🤖 Super AI Engineer Development Program Season 4 - Pangpuriye Table-based Question Answering Model

logo

This model was fine-tuned from the original OpenThaiGPT-1.0.1-7b. The model is set under Apache license 2.0.

Example inference using huggingface transformers.

The following code is an exmaple of how to inference our model.

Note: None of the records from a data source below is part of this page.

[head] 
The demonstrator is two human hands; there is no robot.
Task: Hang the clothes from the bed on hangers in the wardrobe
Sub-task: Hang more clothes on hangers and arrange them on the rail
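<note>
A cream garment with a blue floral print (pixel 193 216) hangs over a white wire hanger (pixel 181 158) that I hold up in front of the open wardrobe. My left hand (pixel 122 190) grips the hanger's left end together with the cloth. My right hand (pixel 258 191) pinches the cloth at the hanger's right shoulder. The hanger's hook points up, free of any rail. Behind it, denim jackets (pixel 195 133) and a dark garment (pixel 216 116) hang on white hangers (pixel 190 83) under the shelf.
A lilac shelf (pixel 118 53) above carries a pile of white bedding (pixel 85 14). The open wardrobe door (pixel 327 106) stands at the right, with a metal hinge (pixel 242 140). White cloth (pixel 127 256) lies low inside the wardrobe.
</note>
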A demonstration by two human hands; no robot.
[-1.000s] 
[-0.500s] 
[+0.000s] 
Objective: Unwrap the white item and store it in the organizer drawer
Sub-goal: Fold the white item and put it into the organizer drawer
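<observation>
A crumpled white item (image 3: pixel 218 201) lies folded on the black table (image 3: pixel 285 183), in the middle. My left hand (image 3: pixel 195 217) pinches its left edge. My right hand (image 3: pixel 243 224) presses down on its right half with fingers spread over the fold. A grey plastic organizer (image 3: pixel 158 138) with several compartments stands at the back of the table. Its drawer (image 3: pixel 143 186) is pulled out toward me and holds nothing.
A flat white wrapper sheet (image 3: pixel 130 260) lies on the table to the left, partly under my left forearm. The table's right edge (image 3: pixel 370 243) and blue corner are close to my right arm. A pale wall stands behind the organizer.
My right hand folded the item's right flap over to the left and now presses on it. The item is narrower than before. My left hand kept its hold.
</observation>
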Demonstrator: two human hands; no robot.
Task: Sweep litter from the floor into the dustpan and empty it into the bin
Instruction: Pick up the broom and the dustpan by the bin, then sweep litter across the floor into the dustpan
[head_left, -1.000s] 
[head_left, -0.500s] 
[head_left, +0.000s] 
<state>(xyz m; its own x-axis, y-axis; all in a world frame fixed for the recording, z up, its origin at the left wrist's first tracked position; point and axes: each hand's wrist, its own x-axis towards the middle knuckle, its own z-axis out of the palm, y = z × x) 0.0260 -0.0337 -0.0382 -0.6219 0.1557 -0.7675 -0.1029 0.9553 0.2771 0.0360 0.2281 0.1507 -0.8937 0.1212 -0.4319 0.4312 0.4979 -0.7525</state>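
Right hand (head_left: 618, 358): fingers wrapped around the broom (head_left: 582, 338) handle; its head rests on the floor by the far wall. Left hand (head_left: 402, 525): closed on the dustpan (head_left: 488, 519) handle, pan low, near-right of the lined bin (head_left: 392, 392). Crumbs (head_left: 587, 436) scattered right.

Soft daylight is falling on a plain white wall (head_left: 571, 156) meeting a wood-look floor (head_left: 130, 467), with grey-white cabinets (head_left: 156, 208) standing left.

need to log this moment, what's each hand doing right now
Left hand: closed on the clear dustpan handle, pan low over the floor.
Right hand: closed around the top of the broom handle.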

from transformers import AutoModelForCausalLM, AutoTokenizer, LlamaTokenizer
import pandas as pd

def get_prediction(raw_prediction):
    if "[/INST]" in raw_prediction:
        index = raw_prediction.index("[/INST]")
        return raw_prediction[index + 7:]

    return raw_prediction

tokenizer = LlamaTokenizer.from_pretrained("AIAT/Pangpuriye-openthaigpt-1.0.0-7b-chat", trust_remote_code=True)
model = AutoModelForCausalLM.from_pretrained("AIAT/Pangpuriye-openthaigpt-1.0.0-7b-chat", trust_remote_code=True)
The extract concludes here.